There is a breathlessness upon this shore
at dawn, gold sand whispering with rush of water
before the breeze becomes a wind,
and people start to stain the land.

In all the moments of my life,
each second fractured into infinite new parts,
the only other place I feel so timeless,
so encompassing, is in your arms.

Where blue water reaches up from depth
to touch my skin, I feel your thigh
pressed close on mine, as warm as risen sun
splintered into shards by gentle waves.

I think this is the place I'd like to rest,
since I cannot have my final peace
within your arms, so hold me now,
then after, spread my ashes here,

on edge of blue and gold,
where this quiet and my life with you
feel so eternal.

About This Poem

Style/Type: Free verse

Review Request Direction: How was my language use?
What did you think of the rhythm or pattern or pacing?
Is the internal logic consistent?

Review Request Intensity: I want the raw truth, feel free to knock me on my back

Editing Stage: Editing - polished draft

About the Author

Region, Country: Earth Vicinity (within a five light-year radius), ZZC

Favorite Poets: John Donne, T.S. Eliot, Serendipity, Emily Dickenson, Kailashana, Charles Bukowski, Kabir, Rett, Dalton, W. B. Yeats, William Blake, Rainer Maria Rilke, and many other Neopoet poets; Neopoet has heavily influenced my poetry and my ability to write it well.

More from this author

Comments

themoonman

themoonman

13 years 10 months ago

Jim ...

Good to see ya.
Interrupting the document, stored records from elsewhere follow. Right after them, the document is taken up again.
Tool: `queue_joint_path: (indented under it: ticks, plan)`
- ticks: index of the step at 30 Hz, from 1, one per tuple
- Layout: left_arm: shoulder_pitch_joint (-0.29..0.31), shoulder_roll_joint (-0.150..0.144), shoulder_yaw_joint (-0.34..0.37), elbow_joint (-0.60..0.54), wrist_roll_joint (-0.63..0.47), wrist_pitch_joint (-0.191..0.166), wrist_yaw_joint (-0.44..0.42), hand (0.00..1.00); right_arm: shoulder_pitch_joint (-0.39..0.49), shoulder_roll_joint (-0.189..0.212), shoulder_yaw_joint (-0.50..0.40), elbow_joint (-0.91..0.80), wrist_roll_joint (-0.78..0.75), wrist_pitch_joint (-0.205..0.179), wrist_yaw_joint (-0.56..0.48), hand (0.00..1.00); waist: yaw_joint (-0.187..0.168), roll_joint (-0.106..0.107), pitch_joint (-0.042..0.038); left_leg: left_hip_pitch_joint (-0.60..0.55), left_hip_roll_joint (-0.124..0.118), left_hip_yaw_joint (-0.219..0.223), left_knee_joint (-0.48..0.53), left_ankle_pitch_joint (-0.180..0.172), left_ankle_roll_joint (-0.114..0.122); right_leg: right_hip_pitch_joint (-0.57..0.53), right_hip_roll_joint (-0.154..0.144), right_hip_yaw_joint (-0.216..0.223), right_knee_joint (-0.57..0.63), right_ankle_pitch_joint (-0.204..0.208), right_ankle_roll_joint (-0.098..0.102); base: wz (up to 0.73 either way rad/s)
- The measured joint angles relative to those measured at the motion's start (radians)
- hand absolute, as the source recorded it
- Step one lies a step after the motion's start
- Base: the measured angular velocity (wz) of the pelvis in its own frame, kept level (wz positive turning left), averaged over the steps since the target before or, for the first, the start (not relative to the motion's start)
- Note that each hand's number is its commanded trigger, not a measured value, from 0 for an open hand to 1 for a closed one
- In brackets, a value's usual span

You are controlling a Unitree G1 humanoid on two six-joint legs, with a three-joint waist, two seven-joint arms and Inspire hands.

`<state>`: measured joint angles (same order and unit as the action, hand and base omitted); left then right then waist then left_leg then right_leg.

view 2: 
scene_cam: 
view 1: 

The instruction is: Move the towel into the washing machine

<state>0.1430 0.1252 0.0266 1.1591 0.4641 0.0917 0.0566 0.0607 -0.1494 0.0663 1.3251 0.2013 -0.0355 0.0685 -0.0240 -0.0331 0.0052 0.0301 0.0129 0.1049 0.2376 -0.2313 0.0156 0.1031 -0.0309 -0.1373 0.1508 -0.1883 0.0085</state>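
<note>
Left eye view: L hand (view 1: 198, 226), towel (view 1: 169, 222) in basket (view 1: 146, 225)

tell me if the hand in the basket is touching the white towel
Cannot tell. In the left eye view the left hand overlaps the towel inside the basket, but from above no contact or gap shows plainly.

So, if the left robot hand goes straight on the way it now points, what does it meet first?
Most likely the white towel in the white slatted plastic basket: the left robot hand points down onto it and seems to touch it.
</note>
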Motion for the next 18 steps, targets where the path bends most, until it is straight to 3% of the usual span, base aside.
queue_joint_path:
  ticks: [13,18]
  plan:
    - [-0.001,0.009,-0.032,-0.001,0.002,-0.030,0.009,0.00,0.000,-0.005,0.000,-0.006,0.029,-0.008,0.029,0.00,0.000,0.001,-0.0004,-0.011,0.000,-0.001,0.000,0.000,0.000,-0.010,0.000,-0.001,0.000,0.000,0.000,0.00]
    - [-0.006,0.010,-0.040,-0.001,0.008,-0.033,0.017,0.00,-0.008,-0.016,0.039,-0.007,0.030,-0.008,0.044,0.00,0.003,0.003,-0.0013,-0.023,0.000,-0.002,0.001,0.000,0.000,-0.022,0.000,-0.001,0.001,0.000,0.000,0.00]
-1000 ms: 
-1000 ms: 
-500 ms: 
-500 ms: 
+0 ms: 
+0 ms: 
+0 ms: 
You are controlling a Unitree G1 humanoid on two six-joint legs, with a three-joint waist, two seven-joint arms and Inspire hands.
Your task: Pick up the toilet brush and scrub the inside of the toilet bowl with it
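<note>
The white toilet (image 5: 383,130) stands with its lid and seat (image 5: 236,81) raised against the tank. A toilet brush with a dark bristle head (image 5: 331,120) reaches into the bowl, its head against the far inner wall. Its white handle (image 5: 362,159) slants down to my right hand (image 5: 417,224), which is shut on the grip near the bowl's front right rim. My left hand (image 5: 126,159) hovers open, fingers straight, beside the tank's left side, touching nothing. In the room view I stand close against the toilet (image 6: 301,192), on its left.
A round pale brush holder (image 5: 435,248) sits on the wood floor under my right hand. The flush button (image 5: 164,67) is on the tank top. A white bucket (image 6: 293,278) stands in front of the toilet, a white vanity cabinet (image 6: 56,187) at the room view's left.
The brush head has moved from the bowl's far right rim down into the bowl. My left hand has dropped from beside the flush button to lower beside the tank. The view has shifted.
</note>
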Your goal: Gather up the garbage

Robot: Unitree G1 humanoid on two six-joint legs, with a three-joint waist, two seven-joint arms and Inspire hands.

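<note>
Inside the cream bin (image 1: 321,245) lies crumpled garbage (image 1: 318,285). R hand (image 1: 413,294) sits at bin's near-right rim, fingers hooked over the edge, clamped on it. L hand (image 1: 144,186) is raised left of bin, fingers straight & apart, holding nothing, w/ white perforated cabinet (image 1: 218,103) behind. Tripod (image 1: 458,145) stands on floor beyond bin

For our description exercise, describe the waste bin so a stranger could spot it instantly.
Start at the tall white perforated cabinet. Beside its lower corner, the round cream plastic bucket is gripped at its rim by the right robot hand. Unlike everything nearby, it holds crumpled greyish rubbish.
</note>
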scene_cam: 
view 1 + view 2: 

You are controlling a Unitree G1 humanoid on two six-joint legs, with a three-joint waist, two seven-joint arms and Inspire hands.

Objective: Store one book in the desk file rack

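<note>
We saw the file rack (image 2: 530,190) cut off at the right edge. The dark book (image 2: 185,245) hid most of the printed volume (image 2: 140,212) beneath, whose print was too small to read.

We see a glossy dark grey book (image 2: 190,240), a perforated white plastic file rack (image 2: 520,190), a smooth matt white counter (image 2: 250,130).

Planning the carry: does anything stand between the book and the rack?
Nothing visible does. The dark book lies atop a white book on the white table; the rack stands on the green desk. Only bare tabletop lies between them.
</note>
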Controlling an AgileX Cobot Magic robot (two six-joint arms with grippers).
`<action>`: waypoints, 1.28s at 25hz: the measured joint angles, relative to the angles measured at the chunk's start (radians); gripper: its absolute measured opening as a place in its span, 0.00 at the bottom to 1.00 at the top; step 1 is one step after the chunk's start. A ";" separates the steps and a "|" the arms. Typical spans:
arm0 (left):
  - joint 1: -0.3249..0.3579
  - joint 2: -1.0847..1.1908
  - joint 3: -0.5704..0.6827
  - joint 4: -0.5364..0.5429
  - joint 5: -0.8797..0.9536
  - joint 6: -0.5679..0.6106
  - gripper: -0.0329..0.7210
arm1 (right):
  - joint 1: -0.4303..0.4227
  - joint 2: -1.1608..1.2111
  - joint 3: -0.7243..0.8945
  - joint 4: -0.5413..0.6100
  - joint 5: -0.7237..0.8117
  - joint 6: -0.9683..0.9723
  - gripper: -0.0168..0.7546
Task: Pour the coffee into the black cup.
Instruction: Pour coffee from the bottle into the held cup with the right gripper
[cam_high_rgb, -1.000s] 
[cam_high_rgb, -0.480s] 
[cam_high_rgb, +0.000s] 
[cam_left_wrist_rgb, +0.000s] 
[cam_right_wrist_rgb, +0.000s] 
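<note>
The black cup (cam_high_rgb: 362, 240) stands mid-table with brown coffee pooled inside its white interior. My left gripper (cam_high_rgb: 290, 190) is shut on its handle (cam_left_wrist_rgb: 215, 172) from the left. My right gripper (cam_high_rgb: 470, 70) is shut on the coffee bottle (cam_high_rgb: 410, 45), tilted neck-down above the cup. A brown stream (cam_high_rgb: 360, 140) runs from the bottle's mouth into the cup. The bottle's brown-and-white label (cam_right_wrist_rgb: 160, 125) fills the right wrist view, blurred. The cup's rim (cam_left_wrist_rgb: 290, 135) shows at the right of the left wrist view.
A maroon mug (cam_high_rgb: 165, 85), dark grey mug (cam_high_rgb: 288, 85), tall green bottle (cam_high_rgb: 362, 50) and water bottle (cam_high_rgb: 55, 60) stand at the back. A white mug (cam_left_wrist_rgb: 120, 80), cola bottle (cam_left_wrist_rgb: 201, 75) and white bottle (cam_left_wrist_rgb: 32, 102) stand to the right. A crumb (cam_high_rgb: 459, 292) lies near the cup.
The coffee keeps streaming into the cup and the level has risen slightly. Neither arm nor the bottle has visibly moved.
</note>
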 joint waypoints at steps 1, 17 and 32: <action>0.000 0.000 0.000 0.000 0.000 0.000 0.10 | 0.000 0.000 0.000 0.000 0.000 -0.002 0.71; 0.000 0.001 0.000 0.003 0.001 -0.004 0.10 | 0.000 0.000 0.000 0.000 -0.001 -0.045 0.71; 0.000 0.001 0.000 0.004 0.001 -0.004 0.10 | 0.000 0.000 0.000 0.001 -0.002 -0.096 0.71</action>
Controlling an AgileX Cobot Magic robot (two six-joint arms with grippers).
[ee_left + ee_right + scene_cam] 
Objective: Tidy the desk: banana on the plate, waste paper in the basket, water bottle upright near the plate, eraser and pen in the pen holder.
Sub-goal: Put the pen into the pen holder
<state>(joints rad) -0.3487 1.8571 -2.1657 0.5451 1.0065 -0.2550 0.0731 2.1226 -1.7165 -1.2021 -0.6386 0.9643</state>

I like this poem, takes me inside,
and it's filled with love there.

thanks

Race_9togo

Race_9togo

13 years 10 months ago

LOL

Not QUITE the effect I had in mind, but I'll take it.
Thanks Anna.

Race_9togo

Race_9togo

13 years 10 months ago

Thanks man,

another love poem, without that bloody word!
lol
Glad you enjoyed it so.

Psyve

Psyve

13 years 10 months ago

Jim,

Very serene. I felt the love there. .
I think the honesty of your emotion shows in this poem.
Enjoyed the read.

Psyve

Race_9togo

Race_9togo

13 years 10 months ago

Thanks Psyve

When I write for my woman is when my feelings show, you're right.
Glad you like it so much!

R

raj

13 years 10 months ago

Jim

i would describe this as a classical expression of intimate moments of a passionate heart...with exquisite choice of words to emote ...thanks for sharing...

weirdelf

weirdelf

13 years 10 months ago

Love the poem

but take a moment to re-read it and see if some of the line breaks could be removed, the meter would work beautifully.

Race_9togo

Race_9togo

13 years 9 months ago

Hi Jess

Well I tried it.
It's more difficult than I imagined, not because I didn't know how to do it, but because my natural inclination is to want to write short, terse lines.
But I like this version, it seems calmer, and that in turn serves to intensify what I feel for the place, at least, for me.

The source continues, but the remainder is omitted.